=== Problem description ===
What lines in this listing contain the string "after"? Report each one by copying it.

[Supplied data Boundary: Start]

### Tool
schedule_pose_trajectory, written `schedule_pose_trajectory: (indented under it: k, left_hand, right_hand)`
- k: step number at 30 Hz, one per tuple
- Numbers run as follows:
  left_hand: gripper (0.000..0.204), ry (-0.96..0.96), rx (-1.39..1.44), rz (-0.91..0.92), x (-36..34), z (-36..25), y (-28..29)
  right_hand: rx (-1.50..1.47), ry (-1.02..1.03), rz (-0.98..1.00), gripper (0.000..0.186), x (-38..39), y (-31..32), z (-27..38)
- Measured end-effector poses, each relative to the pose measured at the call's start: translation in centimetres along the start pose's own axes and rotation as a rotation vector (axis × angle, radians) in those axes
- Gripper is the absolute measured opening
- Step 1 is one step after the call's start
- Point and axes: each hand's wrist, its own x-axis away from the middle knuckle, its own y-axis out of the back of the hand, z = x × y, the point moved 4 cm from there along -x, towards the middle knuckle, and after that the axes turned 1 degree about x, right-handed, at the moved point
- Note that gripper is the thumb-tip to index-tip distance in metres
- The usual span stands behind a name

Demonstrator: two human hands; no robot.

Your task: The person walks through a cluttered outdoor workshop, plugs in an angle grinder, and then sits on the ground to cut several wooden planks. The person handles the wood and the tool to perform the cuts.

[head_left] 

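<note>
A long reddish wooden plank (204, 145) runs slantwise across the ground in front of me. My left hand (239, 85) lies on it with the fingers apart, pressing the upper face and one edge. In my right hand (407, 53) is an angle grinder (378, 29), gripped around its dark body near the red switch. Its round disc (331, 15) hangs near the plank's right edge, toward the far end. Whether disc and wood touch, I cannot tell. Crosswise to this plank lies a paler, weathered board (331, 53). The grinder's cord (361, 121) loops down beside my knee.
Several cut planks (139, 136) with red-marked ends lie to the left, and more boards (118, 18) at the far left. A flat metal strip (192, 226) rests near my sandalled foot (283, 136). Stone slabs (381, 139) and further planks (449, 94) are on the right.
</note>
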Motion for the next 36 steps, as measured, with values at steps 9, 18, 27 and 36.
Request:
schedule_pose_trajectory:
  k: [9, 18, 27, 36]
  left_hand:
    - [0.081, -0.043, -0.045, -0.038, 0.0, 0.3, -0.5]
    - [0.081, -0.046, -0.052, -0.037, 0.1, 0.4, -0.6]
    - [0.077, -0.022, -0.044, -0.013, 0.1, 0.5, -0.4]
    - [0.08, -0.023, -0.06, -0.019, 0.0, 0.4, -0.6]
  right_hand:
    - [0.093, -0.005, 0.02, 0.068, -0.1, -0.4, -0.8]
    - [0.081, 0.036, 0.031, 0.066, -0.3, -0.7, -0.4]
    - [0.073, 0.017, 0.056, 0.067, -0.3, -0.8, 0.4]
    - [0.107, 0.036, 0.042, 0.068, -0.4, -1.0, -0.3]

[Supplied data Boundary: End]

=== Completed exercise ===
- Step 1 is one step after the call's start
- Point and axes: each hand's wrist, its own x-axis away from the middle knuckle, its own y-axis out of the back of the hand, z = x × y, the point moved 4 cm from there along -x, towards the middle knuckle, and after that the axes turned 1 degree about x, right-handed, at the moved point

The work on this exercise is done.